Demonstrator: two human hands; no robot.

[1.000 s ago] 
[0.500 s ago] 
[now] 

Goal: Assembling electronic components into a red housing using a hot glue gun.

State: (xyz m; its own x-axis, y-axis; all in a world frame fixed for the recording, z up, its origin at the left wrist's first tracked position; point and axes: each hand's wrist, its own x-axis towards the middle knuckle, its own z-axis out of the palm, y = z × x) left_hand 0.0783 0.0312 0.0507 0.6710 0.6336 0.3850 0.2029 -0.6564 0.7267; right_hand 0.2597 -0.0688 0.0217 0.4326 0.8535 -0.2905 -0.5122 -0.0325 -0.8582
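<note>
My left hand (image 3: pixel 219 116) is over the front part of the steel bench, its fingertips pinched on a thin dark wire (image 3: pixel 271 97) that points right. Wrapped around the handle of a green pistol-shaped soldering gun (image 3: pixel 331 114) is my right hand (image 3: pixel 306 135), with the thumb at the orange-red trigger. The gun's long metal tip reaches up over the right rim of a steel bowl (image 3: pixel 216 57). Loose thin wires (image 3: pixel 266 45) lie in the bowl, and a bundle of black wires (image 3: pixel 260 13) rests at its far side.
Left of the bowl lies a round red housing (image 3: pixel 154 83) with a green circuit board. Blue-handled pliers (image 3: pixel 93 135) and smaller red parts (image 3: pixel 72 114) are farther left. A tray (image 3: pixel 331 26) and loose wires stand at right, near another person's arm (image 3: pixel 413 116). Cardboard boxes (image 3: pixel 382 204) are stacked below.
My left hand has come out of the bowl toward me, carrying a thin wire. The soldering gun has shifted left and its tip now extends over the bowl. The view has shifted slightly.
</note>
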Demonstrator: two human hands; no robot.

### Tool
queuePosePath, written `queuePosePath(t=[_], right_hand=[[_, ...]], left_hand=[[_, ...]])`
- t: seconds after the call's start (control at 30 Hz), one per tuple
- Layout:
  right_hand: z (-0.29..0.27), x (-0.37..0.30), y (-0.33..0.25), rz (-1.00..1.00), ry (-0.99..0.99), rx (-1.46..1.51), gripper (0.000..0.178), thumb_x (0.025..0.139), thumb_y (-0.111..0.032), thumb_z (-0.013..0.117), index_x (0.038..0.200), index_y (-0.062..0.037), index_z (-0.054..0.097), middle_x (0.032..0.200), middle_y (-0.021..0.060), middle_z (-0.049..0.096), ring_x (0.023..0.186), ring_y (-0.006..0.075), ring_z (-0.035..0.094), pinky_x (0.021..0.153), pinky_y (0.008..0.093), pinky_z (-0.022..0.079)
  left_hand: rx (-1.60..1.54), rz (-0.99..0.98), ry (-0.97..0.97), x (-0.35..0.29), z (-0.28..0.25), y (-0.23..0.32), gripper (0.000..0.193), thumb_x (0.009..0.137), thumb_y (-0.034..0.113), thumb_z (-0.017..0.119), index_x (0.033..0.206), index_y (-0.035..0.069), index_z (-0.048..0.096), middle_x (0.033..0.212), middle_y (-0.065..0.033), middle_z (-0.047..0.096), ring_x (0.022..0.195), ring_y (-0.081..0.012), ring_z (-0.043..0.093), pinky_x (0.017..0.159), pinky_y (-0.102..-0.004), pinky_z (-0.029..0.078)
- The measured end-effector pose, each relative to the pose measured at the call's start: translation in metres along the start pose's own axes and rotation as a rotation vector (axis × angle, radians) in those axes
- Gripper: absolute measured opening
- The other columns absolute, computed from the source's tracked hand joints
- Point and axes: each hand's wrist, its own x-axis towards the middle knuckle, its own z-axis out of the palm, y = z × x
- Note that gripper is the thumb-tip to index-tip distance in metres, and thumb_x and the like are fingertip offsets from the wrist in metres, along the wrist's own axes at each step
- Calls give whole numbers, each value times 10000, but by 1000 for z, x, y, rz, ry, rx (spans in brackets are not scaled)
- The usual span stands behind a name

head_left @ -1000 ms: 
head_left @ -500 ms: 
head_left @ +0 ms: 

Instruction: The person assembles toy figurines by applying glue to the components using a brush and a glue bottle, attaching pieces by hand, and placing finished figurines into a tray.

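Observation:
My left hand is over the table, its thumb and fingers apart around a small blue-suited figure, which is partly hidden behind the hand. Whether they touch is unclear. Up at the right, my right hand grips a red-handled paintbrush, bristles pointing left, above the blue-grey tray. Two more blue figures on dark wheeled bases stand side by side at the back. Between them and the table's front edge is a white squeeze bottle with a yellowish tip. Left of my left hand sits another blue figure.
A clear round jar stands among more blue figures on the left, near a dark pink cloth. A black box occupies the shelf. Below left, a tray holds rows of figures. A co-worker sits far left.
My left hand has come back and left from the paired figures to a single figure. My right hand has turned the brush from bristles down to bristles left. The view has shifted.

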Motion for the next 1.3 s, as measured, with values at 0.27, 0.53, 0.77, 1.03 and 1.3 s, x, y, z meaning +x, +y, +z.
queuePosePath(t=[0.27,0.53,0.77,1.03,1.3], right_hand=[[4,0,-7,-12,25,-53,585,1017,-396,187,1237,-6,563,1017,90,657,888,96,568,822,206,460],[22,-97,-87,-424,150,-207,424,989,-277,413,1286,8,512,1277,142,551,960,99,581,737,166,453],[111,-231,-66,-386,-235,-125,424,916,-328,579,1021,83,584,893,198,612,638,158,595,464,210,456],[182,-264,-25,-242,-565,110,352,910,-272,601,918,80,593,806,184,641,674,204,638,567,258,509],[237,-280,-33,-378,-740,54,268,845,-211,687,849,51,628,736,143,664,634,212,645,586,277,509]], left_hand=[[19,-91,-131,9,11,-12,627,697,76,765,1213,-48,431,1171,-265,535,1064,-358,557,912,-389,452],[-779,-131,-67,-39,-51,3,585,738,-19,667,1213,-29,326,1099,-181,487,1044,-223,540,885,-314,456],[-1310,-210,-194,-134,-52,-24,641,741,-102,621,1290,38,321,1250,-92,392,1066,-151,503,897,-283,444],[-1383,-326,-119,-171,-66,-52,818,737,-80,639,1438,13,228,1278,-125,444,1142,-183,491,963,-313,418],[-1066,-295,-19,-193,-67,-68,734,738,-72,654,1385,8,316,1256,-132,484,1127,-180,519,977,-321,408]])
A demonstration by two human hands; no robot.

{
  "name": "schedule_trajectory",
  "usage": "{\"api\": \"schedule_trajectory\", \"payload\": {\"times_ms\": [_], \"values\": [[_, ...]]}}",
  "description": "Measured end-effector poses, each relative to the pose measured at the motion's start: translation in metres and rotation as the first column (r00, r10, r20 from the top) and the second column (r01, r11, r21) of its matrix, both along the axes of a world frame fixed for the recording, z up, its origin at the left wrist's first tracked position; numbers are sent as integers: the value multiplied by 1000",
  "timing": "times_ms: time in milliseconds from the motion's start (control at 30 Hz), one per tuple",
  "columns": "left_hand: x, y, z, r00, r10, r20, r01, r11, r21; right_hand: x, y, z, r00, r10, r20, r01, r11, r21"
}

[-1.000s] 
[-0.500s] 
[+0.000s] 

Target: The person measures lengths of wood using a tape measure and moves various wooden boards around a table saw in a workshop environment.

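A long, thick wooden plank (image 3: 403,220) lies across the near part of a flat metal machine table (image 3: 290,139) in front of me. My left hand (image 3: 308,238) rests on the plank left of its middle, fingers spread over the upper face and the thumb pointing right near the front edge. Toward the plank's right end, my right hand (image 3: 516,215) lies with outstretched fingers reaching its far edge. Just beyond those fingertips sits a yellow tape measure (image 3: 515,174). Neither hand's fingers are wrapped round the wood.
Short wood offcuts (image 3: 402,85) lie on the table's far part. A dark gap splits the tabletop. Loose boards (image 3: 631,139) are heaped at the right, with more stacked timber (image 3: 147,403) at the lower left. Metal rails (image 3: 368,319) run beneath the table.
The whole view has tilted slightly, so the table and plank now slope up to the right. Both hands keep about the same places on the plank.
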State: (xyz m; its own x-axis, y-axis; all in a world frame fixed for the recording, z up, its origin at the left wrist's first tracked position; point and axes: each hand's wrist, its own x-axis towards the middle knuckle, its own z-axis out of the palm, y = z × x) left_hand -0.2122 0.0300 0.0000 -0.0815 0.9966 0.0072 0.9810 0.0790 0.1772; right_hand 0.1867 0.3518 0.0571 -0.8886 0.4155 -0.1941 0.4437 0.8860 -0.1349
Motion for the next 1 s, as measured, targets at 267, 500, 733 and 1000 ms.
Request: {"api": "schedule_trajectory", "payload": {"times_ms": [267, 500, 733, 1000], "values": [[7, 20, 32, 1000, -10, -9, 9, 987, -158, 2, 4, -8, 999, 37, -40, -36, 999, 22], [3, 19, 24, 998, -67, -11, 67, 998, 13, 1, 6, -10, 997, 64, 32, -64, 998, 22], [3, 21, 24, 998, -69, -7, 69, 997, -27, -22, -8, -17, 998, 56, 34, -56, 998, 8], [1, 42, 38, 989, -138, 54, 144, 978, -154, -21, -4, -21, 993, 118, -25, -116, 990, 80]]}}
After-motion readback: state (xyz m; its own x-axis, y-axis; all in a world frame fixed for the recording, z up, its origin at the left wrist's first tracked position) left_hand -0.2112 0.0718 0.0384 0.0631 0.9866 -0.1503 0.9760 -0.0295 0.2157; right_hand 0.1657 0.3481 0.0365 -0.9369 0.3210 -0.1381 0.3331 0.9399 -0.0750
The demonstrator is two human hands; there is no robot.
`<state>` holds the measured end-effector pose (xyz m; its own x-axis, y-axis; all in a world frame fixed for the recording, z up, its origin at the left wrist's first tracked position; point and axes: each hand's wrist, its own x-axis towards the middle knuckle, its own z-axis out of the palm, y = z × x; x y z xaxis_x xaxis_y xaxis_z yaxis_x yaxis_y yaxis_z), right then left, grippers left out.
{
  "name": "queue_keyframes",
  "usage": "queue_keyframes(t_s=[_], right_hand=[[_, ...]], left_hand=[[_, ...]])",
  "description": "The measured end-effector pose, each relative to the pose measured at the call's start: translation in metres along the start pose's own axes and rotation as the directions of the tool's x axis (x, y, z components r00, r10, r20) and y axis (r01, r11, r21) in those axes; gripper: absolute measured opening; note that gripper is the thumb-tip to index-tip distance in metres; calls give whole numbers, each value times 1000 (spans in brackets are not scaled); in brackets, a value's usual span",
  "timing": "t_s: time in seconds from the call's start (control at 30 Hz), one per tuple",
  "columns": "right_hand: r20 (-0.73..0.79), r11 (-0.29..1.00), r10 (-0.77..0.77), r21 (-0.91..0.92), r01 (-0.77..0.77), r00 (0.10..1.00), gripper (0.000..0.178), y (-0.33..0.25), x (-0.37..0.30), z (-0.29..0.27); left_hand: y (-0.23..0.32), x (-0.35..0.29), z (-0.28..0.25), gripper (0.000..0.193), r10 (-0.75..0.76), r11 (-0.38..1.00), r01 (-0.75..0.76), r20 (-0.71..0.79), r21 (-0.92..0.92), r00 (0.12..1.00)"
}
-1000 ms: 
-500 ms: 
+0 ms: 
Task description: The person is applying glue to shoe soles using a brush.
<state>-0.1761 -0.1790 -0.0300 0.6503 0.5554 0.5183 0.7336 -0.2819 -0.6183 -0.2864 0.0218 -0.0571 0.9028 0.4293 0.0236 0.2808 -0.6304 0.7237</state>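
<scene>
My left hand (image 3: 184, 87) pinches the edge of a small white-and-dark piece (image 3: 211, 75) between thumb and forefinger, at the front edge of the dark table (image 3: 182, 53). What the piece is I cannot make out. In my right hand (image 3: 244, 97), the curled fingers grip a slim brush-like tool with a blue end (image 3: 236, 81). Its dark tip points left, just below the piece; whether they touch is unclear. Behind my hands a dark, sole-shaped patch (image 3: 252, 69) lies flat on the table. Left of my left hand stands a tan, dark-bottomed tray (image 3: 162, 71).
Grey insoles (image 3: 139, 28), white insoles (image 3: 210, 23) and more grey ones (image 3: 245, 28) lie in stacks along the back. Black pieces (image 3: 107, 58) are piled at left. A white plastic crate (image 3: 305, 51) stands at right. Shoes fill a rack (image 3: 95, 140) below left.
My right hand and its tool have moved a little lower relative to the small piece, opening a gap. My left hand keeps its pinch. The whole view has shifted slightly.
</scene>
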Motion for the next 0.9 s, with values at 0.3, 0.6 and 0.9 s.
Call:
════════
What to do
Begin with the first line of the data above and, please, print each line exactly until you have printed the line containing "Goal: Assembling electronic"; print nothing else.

Result for this task
Demonstrator: two human hands; no robot.

[1.000 s ago] 
[0.500 s ago] 
[now] 

Goal: Assembling electronic components into a red housing using a hot glue gun.

No more output is expected for this exercise.